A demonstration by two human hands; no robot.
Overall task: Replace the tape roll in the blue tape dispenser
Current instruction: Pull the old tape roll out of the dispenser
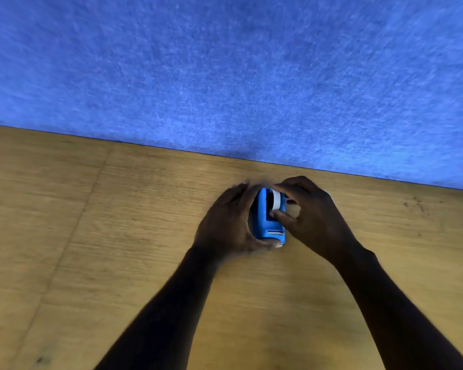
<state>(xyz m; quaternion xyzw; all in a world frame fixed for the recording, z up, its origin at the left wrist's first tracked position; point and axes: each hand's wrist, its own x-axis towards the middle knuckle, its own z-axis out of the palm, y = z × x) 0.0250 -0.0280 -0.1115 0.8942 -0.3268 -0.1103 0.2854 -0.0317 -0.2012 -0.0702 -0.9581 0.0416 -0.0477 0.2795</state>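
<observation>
Blue tape dispenser (268, 225) sits on the wooden bench (118, 236), near the back edge where the bench meets a blue felt wall panel (225, 62), cutter end toward the person. A white tape roll (275, 200) stands on edge in the dispenser's well, riding high and toward the right wall, so it does not look seated yet; whether it has a hub through its core cannot be told. Right hand (309, 213) is closed on the roll, thumb at the near rim and fingers over the far rim. Left hand (229, 222) is wrapped around the dispenser's left side, thumb curled under the cutter end, bracing it on the bench. Frame is motion-blurred, so fine detail in the well is lost. Judged risks: the roll goes in skewed and jams against the side wall if the right hand pushes before its axis lines up with the cradle slots; it could also go in with the tape winding the wrong way, leaving the sticky face turned away from the cutter, and the loose end is not visible to check. The dispenser looks light, so a hard press could tip or slide it if the left hand eases. The thumb by the cutter sits close to the serrated blade.
</observation>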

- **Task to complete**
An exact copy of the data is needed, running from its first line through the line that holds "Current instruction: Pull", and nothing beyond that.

- **Written reply**
A demonstration by two human hands; no robot.
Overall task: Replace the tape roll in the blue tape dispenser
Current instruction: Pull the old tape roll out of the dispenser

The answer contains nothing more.